Sqoop Import data compression

sqoop

#1

Hi,

I have imported data from retail_DB database from sql using sqoop import command to hive database satishp381_db.db using snappy compression. When i see the table properties using hive command “describe formatted categories” , it shows up the compressed properties as NO.

Detailed Table Information

Database: satishp381_db
Owner: satishp38
CreateTime: Sun Apr 08 22:44:59 EDT 2018
LastAccessTime: UNKNOWN
Protect Mode: None
Retention: 0
Location: hdfs://nn01.itversity.com:8020/apps/hive/warehouse/satishp381_db.db/categories
Table Type: MANAGED_TABLE
Table Parameters:
comment Imported by sqoop on 2018/04/08 22:44:49
numFiles 4
numRows 0
rawDataSize 0
totalSize 943
transient_lastDdlTime 1523241901

Storage Information

SerDe Library: org.apache.hadoop.hive.serde2.lazy.LazySimpleSerDe
InputFormat: org.apache.hadoop.mapred.TextInputFormat
OutputFormat: org.apache.hadoop.hive.ql.io.HiveIgnoreKeyTextOutputFormat
Compressed: No
Num Buckets: -1
Bucket Columns: []
Sort Columns: []
Storage Desc Params:
field.delim \u0001
line.delim \n
serialization.format \u0001

When I look at the data at location, i see the data compressed in snappy.
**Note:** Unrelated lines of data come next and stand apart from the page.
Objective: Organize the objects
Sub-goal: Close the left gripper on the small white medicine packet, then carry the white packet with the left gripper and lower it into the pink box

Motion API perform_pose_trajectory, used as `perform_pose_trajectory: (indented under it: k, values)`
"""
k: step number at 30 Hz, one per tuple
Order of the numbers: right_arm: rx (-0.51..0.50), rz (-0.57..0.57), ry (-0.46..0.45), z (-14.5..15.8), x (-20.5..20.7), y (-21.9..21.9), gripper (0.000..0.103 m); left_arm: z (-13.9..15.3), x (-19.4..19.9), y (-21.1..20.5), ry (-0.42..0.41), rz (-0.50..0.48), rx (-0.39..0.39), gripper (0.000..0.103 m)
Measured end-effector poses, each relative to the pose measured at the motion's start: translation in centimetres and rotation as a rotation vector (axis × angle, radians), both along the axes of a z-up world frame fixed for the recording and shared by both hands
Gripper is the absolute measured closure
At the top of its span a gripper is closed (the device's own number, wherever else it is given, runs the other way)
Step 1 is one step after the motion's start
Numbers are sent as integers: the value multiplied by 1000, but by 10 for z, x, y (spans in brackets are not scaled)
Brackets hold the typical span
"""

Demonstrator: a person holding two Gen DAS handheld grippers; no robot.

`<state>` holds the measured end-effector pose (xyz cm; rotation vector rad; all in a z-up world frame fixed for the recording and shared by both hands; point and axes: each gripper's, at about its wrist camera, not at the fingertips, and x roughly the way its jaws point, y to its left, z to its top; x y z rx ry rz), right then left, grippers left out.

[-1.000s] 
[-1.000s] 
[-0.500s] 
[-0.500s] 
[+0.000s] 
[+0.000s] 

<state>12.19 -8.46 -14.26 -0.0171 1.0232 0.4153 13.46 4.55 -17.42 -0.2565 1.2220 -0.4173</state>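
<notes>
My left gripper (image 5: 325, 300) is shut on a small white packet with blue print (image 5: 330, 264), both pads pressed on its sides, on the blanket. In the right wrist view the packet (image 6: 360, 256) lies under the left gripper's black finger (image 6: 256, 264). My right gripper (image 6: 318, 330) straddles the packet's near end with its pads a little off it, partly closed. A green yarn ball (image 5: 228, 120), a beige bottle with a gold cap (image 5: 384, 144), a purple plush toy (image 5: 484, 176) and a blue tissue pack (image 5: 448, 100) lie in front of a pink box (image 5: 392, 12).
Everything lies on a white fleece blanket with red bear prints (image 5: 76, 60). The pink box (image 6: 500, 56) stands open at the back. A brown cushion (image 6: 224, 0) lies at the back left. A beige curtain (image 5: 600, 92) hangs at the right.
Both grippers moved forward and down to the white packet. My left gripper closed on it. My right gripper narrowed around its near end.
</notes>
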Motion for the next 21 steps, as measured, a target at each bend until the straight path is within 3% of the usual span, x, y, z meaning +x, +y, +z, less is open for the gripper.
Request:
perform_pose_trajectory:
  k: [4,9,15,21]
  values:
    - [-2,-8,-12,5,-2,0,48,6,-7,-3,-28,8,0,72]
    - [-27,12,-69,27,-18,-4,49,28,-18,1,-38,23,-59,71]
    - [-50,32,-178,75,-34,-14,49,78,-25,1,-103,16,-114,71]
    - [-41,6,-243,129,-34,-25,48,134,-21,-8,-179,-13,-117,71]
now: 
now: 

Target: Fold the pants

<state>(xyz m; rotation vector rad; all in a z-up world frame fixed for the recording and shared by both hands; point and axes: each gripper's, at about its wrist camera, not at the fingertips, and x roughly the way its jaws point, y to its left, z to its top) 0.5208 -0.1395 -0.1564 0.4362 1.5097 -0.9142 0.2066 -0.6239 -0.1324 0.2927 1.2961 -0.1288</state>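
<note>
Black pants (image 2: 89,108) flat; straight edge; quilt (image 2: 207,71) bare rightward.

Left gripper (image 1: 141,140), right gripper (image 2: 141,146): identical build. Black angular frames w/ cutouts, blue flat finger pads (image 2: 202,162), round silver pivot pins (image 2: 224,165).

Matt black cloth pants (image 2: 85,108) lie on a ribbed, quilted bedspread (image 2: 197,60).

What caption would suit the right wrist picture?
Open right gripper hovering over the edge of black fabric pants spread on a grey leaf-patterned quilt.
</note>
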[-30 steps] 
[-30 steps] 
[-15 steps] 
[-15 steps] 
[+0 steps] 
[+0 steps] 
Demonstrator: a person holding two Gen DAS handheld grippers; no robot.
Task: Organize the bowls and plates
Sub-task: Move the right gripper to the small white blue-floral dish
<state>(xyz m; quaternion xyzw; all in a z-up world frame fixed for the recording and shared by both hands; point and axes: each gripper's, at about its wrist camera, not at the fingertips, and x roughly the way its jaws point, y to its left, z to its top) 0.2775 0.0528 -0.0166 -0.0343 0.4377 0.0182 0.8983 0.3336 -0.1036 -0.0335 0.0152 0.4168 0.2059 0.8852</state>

Why does it not show up in the table properties that data is compressed but it shows up in the physical location with *.snappy extension


Practice Sqoop on state of the art Big Data cluster - https://labs.itversity.com



#2

The Compressed field is not a reliable indicator of whether the table contains compressed data. It typically always shows No, because the compression settings only apply during the session that loads data and are not stored persistently with the table metadata.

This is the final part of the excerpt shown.